* _Materials provided_:
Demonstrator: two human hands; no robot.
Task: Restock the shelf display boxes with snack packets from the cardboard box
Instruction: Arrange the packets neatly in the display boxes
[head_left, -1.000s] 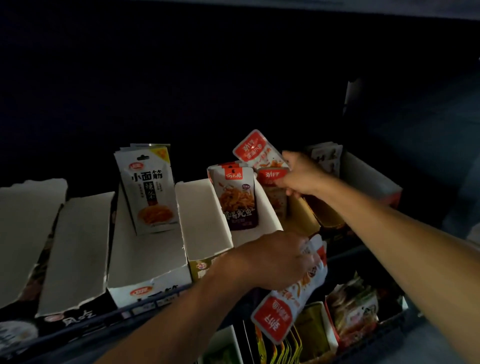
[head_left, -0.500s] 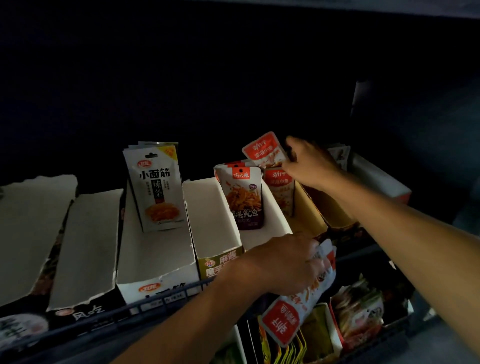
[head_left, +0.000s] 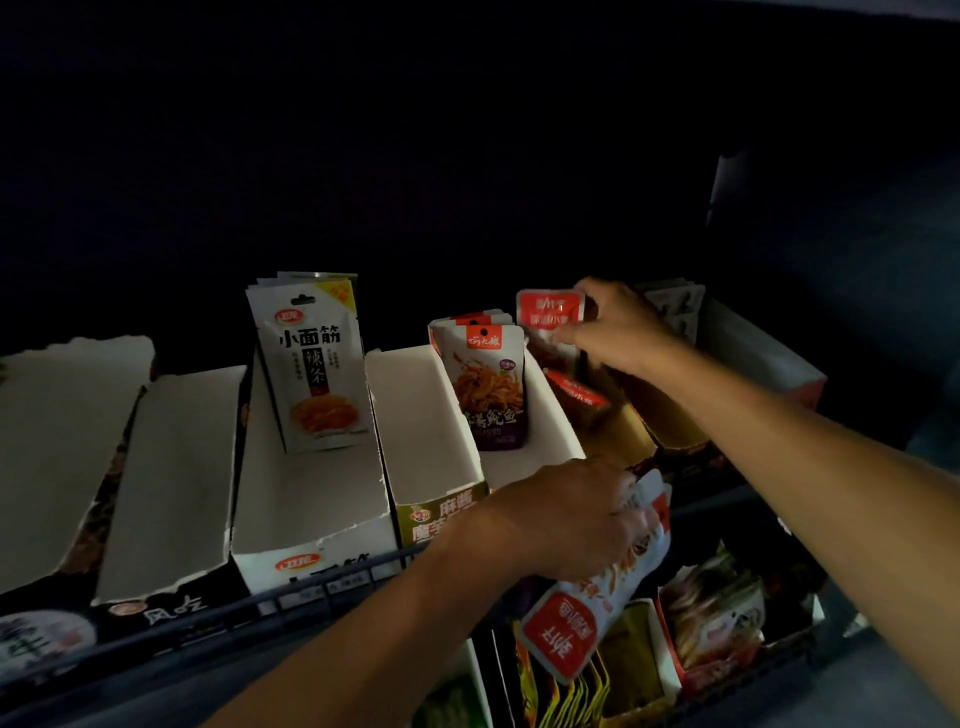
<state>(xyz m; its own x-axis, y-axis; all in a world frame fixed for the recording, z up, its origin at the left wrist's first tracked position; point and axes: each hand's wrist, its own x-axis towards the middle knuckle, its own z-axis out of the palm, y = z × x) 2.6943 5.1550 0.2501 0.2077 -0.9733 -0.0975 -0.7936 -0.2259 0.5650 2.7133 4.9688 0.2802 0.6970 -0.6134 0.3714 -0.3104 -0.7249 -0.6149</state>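
Observation:
My right hand (head_left: 615, 325) pinches the top of a red-and-white snack packet (head_left: 550, 307) standing upright at the back of a brown display box (head_left: 631, 431). A second red-labelled packet (head_left: 576, 392) leans in front of it in the same box. My left hand (head_left: 574, 519) grips a bunch of the same red-and-white packets (head_left: 582, 618), hanging upside down in front of the shelf edge. The cardboard box is not in view.
White display boxes line the shelf: one with yellow-topped packets (head_left: 311, 364), a narrow one (head_left: 426, 441) with none showing, one with purple-bottomed packets (head_left: 485, 387). A dark wire rail (head_left: 311, 587) fronts the shelf. A lower shelf holds more snacks (head_left: 717, 618). The back is dark.
My right hand has stood the red packet upright at the back of the brown box and moved up to its top edge. My left hand keeps holding its bunch.

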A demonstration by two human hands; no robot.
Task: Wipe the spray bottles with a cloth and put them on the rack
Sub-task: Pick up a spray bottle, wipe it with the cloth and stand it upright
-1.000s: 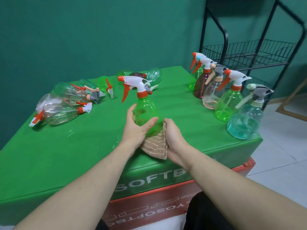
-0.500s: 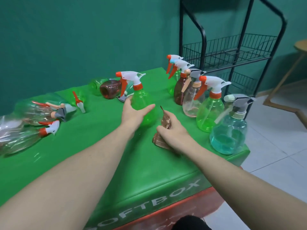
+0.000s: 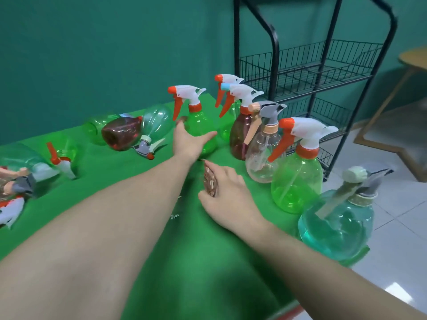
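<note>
While left hand (image 3: 188, 140) grips green bottle (image 3: 199, 129), right hand (image 3: 225, 199) pinches cloth (image 3: 210, 182)

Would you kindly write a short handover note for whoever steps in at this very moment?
Left hand: grips the upright green bottle on the table.
Right hand: holds the brown cloth, low over the table.
Upright at the right edge: five more bottles, among them a brown bottle, a clear bottle and a teal bottle.
Lying at the left: several bottles, including a brown one.
Rack: no bottle on the shelves in view.
Left: shelve the held bottle, wipe those lying down, put all on the rack.
</note>
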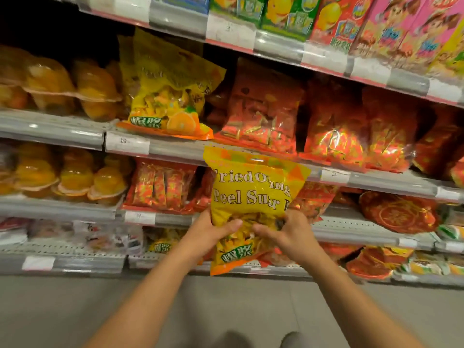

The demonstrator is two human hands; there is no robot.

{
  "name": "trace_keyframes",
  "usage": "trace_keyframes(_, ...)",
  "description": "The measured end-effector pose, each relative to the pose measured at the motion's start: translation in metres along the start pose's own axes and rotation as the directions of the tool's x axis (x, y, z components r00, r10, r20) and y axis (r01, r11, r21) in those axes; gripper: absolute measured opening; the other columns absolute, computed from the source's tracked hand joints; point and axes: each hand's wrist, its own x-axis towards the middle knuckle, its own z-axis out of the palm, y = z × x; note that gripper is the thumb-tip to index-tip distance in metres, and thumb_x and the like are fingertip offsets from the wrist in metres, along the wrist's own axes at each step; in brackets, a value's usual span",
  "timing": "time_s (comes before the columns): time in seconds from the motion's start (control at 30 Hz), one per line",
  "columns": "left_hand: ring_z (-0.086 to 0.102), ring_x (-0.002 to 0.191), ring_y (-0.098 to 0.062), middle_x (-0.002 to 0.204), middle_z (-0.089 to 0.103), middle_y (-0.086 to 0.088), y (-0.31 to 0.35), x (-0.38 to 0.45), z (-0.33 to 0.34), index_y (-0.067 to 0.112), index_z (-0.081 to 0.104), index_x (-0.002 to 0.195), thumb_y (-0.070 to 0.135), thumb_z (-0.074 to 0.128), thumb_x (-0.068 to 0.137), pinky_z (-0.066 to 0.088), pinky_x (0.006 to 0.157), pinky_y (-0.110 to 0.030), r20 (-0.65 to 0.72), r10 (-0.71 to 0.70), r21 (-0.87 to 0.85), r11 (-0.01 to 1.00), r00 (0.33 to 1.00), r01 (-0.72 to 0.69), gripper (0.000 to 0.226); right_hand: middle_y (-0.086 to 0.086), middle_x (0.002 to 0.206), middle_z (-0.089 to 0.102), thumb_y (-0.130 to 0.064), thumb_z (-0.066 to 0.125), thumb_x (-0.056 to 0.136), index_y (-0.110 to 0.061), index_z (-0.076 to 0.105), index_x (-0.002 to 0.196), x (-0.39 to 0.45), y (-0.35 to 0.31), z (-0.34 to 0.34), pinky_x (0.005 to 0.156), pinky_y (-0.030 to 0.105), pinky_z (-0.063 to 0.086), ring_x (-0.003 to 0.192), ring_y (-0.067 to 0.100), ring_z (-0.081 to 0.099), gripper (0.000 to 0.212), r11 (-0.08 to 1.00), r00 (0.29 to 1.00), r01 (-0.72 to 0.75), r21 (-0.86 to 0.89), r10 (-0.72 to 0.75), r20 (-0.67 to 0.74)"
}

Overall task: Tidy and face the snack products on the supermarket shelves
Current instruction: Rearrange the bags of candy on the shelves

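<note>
You've got the yellow orange-peel bag [251, 204] held up in front of the shelves, off any shelf, left hand [213, 233] and right hand [283, 231] both curled round its lower half. It looks light, soft and crinkly — probably slippery film — so I'd keep holding the filled lower part, not the flat top.
</note>
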Motion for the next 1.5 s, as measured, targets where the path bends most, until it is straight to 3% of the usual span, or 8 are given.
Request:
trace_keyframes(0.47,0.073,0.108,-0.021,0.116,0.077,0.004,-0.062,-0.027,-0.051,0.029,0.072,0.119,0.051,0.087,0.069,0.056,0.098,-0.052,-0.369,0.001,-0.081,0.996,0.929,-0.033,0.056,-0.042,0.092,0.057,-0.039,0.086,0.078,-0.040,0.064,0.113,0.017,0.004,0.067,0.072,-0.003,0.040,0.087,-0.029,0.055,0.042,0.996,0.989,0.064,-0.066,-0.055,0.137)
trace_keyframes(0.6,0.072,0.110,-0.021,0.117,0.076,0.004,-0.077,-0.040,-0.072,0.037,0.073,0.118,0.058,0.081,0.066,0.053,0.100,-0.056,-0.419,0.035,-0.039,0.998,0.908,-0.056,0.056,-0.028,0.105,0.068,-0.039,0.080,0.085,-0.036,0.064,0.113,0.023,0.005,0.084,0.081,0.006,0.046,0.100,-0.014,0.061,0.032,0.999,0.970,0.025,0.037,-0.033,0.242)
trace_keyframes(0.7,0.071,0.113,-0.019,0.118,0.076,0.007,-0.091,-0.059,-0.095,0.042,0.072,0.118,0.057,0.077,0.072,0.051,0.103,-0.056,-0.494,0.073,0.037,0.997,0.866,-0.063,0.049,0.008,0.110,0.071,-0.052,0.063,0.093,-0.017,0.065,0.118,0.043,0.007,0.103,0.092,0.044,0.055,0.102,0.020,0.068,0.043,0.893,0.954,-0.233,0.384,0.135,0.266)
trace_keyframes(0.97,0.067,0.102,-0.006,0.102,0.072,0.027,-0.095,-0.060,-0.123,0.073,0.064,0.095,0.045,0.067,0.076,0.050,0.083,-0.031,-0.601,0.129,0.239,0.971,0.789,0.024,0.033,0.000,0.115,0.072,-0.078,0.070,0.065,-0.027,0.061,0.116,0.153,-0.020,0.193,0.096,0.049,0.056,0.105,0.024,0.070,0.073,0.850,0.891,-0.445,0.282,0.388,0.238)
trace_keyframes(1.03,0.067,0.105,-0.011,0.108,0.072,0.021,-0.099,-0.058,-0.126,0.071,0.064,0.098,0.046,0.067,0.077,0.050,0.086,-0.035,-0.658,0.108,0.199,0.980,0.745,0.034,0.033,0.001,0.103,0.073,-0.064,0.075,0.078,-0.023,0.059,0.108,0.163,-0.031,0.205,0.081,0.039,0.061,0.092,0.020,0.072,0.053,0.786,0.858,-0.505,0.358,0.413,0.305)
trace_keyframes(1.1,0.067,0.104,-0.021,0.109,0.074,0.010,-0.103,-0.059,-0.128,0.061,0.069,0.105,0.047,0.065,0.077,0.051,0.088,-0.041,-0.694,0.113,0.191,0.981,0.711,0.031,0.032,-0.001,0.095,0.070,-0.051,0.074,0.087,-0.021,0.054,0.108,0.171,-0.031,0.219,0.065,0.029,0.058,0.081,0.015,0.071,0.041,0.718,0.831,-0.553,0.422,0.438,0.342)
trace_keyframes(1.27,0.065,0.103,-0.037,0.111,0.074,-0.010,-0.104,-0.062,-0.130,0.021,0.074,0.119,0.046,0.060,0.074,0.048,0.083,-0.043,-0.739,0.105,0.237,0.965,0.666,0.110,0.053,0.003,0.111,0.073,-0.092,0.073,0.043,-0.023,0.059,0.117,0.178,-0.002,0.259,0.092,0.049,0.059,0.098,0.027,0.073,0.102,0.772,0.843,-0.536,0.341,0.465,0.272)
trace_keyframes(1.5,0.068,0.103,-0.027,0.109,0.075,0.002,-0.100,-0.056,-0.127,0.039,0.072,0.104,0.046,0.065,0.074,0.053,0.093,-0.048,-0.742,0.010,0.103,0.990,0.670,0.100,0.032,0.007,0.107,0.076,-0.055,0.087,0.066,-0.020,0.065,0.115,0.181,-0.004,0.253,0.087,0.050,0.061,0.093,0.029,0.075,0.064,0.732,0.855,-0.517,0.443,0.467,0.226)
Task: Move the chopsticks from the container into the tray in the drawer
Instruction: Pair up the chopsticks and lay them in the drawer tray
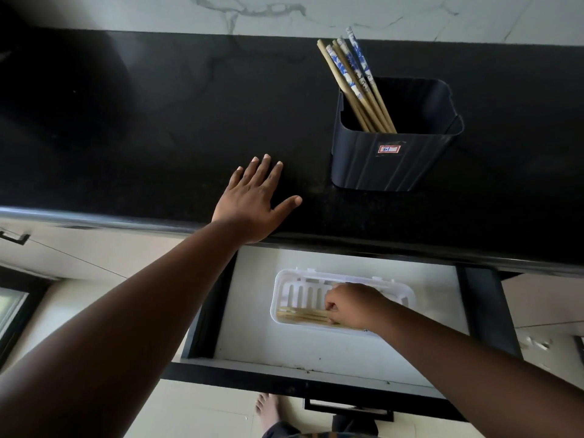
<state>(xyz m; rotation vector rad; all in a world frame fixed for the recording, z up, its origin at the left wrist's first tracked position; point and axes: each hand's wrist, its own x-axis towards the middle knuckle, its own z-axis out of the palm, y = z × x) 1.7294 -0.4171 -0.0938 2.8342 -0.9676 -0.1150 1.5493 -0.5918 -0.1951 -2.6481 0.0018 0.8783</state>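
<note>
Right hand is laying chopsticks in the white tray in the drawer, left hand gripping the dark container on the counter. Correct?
Not quite. The left hand isn't gripping the container; it lies flat and open on the black counter, apart from it. The rest holds: the head view shows the right hand on chopsticks in the white tray.

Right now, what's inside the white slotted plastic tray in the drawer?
A few plain wooden chopsticks lie along the near side of the white slotted plastic tray. The right hand rests on them, covering their right ends and part of the tray floor.

Five chopsticks [354, 80] in one container [392, 159]; one tray [284, 295]; two hands.
</note>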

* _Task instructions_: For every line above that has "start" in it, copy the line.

* _Reply to the task_:
  "description": "The measured end-effector pose, each relative to the pose measured at the motion's start: translation in metres along the start pose's own axes and rotation as the directions of the tool's x axis (x, y, z components r00, r10, r20) and y axis (r01, r11, r21) in those axes; gripper: absolute measured opening; the other columns absolute, computed from the source's tracked hand joints; point and axes: each hand's wrist, its own x-axis towards the middle knuckle, its own z-axis out of the palm, y = z × x; note that gripper is the thumb-tip to index-tip distance in metres, and thumb_x and the like are fingertip offsets from the wrist in metres, along the wrist's own axes at each step; in brackets, a value's usual span",
  "timing": "time_s (comes before the columns): time in seconds from the motion's start (control at 30 Hz), one per line",

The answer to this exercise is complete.